Because of the sanctions against Syria, all operations by interested Russian companies (Moscow keeps their names secret to circumvent the sanctions) are going through a chain of intermediaries. Those companies and players who publicly venture to rebuild the territory controlled by Assad have nothing to lose. On 30 November, the Syrian Ministry of Economy issued registration certificates for the branches of two companies linked to Yevgeny Prigozhin: Velada (block No. 23) and Mercury (No. 7 and 19) with capital of USD 7.3 million and 7.35 million respectively. The offices of these branches are located in the Sha’alan neighbourhood of Damascus, next to the branch of Gennady Timchenko’s Russian company, which opened slightly earlier but had long been active in Syria in port management in Latakia and phosphate mining in Homs. These are the ‘drivers’ of the Russian-style reconstruction of Syria. That is, if we neglect single-point essential projects such as the restoration of the Tishrin Dam (Aleppo) and Baath Dam (Raqqa), which were built by Soviet specialists.

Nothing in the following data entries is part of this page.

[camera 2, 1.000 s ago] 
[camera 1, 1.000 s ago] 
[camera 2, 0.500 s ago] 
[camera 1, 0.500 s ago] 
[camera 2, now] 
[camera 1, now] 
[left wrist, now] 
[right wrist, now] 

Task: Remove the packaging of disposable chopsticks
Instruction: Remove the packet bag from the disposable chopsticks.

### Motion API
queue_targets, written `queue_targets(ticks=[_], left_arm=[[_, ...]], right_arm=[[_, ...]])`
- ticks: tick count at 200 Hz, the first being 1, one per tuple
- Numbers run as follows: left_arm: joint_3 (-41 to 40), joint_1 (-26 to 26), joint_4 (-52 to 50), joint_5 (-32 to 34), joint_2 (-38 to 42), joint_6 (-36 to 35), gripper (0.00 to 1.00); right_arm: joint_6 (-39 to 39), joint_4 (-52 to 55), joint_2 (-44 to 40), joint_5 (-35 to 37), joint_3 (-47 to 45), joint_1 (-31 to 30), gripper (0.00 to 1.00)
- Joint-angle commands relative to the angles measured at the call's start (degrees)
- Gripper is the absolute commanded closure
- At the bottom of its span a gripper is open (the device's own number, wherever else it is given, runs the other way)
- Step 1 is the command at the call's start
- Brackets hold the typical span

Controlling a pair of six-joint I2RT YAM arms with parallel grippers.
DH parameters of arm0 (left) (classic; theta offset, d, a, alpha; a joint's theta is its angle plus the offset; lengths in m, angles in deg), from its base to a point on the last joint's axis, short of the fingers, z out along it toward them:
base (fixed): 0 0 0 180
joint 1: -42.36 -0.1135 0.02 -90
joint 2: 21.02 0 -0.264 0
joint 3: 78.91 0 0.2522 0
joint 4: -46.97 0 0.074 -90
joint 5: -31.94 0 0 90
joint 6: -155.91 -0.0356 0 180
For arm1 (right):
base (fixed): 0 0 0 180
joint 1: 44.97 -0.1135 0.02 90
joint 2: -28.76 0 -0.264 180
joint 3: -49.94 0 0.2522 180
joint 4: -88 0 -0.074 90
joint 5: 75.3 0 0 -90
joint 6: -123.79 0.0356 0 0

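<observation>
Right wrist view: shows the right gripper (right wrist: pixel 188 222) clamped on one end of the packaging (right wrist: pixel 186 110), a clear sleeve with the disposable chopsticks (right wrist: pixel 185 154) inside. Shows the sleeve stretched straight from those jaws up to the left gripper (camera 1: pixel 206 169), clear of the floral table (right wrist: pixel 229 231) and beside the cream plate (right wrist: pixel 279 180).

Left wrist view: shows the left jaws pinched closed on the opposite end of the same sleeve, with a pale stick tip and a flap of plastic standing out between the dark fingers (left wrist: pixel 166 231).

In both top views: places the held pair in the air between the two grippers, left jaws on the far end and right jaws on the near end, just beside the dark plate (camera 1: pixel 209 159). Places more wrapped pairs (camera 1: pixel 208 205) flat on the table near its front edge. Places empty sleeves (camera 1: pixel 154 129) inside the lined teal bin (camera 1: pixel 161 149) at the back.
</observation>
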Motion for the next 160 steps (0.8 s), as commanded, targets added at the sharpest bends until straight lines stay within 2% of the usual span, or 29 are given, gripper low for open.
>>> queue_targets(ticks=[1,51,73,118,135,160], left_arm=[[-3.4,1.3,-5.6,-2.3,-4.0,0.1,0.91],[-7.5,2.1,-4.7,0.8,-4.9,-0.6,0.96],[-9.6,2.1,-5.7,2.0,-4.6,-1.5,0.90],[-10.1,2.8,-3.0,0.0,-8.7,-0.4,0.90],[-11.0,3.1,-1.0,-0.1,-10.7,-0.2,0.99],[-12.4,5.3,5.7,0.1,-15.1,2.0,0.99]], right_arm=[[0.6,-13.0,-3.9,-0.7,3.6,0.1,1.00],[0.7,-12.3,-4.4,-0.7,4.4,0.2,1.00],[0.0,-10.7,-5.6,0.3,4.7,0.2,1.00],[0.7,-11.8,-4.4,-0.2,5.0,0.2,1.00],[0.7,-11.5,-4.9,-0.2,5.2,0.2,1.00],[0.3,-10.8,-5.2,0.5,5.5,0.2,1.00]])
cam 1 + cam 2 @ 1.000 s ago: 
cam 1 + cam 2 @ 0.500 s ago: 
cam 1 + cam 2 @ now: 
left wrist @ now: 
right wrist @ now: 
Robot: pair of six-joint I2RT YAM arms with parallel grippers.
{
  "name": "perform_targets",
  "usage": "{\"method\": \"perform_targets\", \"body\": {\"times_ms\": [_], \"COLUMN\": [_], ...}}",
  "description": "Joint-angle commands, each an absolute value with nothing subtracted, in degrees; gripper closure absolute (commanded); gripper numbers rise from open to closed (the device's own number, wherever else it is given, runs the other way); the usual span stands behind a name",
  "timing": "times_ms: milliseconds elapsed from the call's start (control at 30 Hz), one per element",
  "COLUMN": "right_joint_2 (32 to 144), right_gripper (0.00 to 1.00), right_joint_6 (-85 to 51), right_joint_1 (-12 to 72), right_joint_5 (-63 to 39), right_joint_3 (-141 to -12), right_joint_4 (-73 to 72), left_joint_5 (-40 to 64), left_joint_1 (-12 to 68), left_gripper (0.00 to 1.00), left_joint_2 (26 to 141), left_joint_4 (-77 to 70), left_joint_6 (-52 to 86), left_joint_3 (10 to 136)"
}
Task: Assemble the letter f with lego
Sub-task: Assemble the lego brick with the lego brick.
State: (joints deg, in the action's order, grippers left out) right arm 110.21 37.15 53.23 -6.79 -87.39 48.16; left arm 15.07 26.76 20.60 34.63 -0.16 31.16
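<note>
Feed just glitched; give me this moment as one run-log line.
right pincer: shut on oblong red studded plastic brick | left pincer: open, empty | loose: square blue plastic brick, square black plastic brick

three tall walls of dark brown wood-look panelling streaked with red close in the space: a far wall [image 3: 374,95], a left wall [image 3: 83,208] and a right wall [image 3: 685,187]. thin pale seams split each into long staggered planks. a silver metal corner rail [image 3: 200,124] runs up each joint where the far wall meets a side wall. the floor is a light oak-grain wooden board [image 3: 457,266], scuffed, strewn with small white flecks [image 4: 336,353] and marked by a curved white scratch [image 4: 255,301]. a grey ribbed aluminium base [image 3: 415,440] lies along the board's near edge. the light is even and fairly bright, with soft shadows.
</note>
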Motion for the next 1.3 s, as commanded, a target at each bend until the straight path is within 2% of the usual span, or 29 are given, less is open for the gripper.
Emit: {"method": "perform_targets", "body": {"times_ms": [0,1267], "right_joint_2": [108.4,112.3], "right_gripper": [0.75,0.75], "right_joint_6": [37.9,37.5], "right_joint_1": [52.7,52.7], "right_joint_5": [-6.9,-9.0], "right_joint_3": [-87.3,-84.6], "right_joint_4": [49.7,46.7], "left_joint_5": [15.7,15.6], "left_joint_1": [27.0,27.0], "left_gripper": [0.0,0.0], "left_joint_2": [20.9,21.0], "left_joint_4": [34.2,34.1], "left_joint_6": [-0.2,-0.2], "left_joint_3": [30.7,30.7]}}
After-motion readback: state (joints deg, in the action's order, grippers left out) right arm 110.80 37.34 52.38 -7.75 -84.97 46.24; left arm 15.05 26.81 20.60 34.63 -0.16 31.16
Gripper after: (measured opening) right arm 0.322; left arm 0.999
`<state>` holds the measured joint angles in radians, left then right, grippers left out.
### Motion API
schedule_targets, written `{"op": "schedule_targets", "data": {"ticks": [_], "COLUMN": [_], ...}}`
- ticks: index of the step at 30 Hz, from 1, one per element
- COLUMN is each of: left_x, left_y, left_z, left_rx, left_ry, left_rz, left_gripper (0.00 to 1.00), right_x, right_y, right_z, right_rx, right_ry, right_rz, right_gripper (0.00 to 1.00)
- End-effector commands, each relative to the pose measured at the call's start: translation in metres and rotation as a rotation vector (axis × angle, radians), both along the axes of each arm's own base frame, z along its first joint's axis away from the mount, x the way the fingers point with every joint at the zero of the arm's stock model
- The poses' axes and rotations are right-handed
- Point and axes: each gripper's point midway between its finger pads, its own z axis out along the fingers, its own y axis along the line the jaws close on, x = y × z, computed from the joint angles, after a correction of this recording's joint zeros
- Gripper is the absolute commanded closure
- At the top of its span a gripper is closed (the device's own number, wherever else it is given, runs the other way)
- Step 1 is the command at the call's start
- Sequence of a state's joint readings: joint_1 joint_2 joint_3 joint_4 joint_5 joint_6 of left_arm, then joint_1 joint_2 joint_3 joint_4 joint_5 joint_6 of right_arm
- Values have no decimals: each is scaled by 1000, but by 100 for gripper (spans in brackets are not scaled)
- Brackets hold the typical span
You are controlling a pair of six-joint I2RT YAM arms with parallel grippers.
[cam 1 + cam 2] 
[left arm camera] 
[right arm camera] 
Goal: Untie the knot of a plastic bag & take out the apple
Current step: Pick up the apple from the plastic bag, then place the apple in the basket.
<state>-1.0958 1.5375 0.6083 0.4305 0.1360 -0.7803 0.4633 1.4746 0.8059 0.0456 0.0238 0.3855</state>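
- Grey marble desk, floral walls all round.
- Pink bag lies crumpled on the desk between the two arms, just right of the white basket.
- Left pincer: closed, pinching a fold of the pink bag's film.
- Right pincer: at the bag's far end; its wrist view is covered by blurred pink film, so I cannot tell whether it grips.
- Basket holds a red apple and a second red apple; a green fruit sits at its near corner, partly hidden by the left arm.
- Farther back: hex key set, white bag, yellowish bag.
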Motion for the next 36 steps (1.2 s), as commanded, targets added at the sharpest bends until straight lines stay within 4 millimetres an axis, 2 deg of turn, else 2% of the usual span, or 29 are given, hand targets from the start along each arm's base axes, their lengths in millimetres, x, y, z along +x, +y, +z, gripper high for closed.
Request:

A compromise with the Gulf countries that the Kremlin has been actively interacting with during all these years could be a way out. However, the Sunni monarchies, which have restored formal or informal relations with Damascus, are pursuing their own goal: they promise investments in exchange for containing their regional opponents, Iran and Turkey. But they are in no hurry to make serious investments (also because of the American ‘Syria Caesar Act’). The position taken by Washington and EU countries, meanwhile, is quite clear: participation in the reconstruction of Syria is not possible without implementing UN resolution No. 2254 or formalising a transitional Syrian government to reform the Syrian statehood. Neither Damascus nor Russia can agree to that. So, they are trying to simulate a compromise by substituting this government for a stillborn Constitutional Committee, which has never really started its work and is unlikely to be able to do so in 2021. In other words, Moscow, which has insistently demanded ‘a dialogue of equals’ with the West, can hardly offer anything constructive in this dialogue. It only promotes the idea that Assad must be accepted because «there is no alternative to him.»

Without fears of their own democratic replacement, the Russian authorities can afford to delegate the power to fight abroad to mercenary structures and the power to do business with economic companies with non-transparent profit-earning schemes and, consequently, a ‘grey’ scheme with no taxes paid. This is exactly the formula for Russia’s notoriously ‘consistent’ official policy in the region: reactive decisions are cemented by other reactive decisions, creating an appearance of a strategy.